Non mi piacciono quelli che affermano che tutti gli insegnanti sono uguali. Ci sono insegnanti che amano i loro ragazzi come se fossero loro figli. Per loro fanno il tifo, anche quando fioccano i quattro perchè sanno che c’è differenza tra amore, complicità e compiacenza. Negare questa dedizione, quest’amore mi indigna.
Non mi piace che si dica che tutti i politici sono uguali. Ci sono uomini politici che hanno il coraggio di dire la verità ad un paese che vorrebbe vivere solo di reality show e di veline e che pensano a costruire un futuro anche per chi desidera non essere disturbato dalle sue visioni allucinate e deformate di un presente catodico e surreale.
Dire che sono uguali a quelli che su quel tubo catodico lucrano e fanno affari mi indigna.
Allo stesso modo non sono tutti uguali i medici, i panettieri, i lustrascarpe…. Nelle persone e nelle situazioni ci sono delle differenze e ciascuno di noi può fare quella differenza.
Il nostro è un paese che ha bisogno di ritrovare della dignità. Tutti noi, singoli cittadini di questo mondo, dobbiamo ritrovare il gusto e la voglia di dignità. Per noi stessi e per chi ci ritroviamo vicino. Magari un semplice lavavetri, un operaio rumeno, il direttore di una banca, una prostituta nigeriana, l’impiegato delle poste… Si dignità, questa parola così fuori moda e persino derisa.

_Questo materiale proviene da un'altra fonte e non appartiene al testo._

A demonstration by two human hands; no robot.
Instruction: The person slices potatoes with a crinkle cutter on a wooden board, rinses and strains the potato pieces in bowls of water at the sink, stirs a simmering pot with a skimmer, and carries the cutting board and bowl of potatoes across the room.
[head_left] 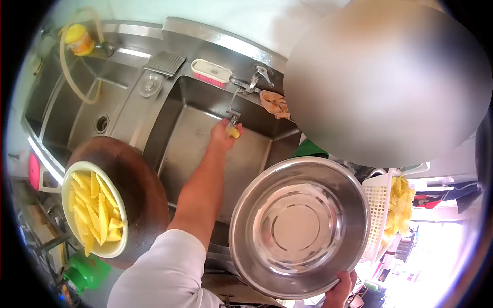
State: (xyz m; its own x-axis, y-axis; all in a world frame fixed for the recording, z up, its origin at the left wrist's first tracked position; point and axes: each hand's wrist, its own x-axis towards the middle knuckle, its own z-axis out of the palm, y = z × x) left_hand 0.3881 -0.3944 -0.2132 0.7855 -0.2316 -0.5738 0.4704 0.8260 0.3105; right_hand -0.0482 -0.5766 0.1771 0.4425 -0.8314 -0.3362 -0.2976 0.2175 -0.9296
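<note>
Your left hand (pixel 221 134) reaches into the sink (pixel 192 138), fingers curled around a small yellow piece (pixel 234 132) just below the tap spout (pixel 234 119). That placing seems meant to line the piece up with the outlet, though at this size it is hard to say whether water is running.

Your right hand (pixel 340 291) is clasped on the near rim of the metal basin (pixel 300 226), which stands to the right of your left forearm with its hollow side turned towards you. Taking it by the rim probably keeps it steady while leaving your left arm room to reach past.

Left of your left forearm, a pale bowl (pixel 125 226) of yellow crinkle-cut sticks (pixel 95 208) rests on a round brown block (pixel 149 185), apart from both hands. Beyond your right hand, a white basket (pixel 376 197) holds more yellow pieces (pixel 398 205), its near side partly covered by the basin. Past your left hand, a brush (pixel 210 71) lies at the sink's far edge.

The ends of your right fingers are hidden behind the rim, and you cannot tell what else supports the basin. Heavy blurring beyond the basin cuts off the stained cloth (pixel 275 104) beside the tap.
</note>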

Forse non a caso perché il modo più semplice per tirare la riga dritta e fare camminare tutti alla stessa maniera sta proprio nel dire che la dignità non è una cosa buona anzi è ridicola e dunque fatevi avanti signore e signori, vediamo chi accetta la prossima umiliazione….Invece la dignità è l’amore per le cose ben fatte, l’amore per la bellezza, l’amore per le cose difficili, per quelle nascoste, per quell’impero dei sentimenti che portiamo timidi e giovani nel cuore. L’indignazione è la ribellione verso ciò che nega la grandezza di quell’impero, verso il ghigno beffardo di chi prova soddisfazione a vedermi caduto, verso il compiacimento dell’altrui sconfitta.
Amare gli uomini significa onorare la loro dignità. A noi giovani ribelli e custodi di quell’impero l’avventura di vivere, lottare e costruire un mondo che non abbia più bisogno dell’indignazione per stare in piedi.